It is often suggested that Facebook, Google, and the other major tech companies violate the privacy of their users, and of course the companies are criticized on those grounds. Yet I never see those critics go after other sources of privacy violations, such as say the friends and acquaintances who gossip behind our backs. If privacy were so important, you might expect the overall campaign to be “pro-privacy” rather than just “anti-corporate” or “anti-tech.”
One possibility is that service users don’t see much of a chance that the “Zip files” assembled on them by the algorithms stand much chance of harming their fortunes or even being released in decipherable form.
Still, people are made vaguely uncomfortable by some of what is going on.

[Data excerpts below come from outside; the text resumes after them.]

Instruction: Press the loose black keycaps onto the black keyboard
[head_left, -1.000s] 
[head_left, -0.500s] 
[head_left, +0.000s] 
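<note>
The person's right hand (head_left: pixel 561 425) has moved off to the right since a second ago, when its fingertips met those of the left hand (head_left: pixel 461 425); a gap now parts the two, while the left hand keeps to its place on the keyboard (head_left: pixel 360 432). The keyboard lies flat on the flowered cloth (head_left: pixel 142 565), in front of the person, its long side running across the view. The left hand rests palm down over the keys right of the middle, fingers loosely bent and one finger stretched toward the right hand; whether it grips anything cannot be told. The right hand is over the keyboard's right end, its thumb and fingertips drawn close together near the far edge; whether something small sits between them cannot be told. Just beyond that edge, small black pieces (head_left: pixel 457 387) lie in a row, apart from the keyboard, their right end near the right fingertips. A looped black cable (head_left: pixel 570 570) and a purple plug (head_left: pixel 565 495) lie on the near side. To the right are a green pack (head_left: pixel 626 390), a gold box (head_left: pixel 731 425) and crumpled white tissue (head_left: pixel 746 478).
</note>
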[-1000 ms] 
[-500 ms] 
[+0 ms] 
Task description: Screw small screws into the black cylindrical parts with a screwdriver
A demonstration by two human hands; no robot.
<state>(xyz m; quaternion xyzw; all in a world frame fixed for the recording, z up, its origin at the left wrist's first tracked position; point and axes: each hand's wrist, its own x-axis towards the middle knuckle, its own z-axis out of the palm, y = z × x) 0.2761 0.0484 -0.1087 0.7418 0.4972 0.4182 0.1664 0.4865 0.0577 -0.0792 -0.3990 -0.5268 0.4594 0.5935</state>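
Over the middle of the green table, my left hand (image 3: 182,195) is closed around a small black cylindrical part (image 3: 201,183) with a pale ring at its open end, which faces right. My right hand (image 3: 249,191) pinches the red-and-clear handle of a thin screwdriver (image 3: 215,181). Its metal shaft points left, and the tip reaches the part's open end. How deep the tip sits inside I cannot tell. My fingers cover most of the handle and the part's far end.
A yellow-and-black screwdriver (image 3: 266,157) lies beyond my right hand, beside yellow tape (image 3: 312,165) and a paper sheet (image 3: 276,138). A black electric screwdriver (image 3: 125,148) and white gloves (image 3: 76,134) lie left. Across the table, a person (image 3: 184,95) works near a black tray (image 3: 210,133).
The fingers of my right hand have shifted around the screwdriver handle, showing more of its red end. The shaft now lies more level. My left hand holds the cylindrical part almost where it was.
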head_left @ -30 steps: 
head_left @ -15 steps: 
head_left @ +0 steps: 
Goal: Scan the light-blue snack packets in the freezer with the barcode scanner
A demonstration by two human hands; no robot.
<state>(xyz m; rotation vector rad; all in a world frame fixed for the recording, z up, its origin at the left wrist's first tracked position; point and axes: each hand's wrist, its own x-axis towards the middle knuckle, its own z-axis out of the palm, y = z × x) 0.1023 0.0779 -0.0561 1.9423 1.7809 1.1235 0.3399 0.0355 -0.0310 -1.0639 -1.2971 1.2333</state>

Could it be a “control” issue rather than a privacy issue? That is, people do not like “feeling out of control” when it comes to their lives, including their personal data. They used to “feel in control” and now they do not, in part because of the very media critics who view themselves as solving the privacy problem.
If it is a control problem, the chance that placebos will improve matters is higher, because I do not see our privacy losses as being reversible, or people even caring all that much. What is the cheapest placebo that can help us address the control problem? Passing some meaningless piece of legislation? Self-reforms from the media? The right kinds of proclamations from the tech companies? All of the above?
I believe public discourse would be improved if we realized “privacy problems aren’t always about privacy,” to paraphrase Robin Hanson.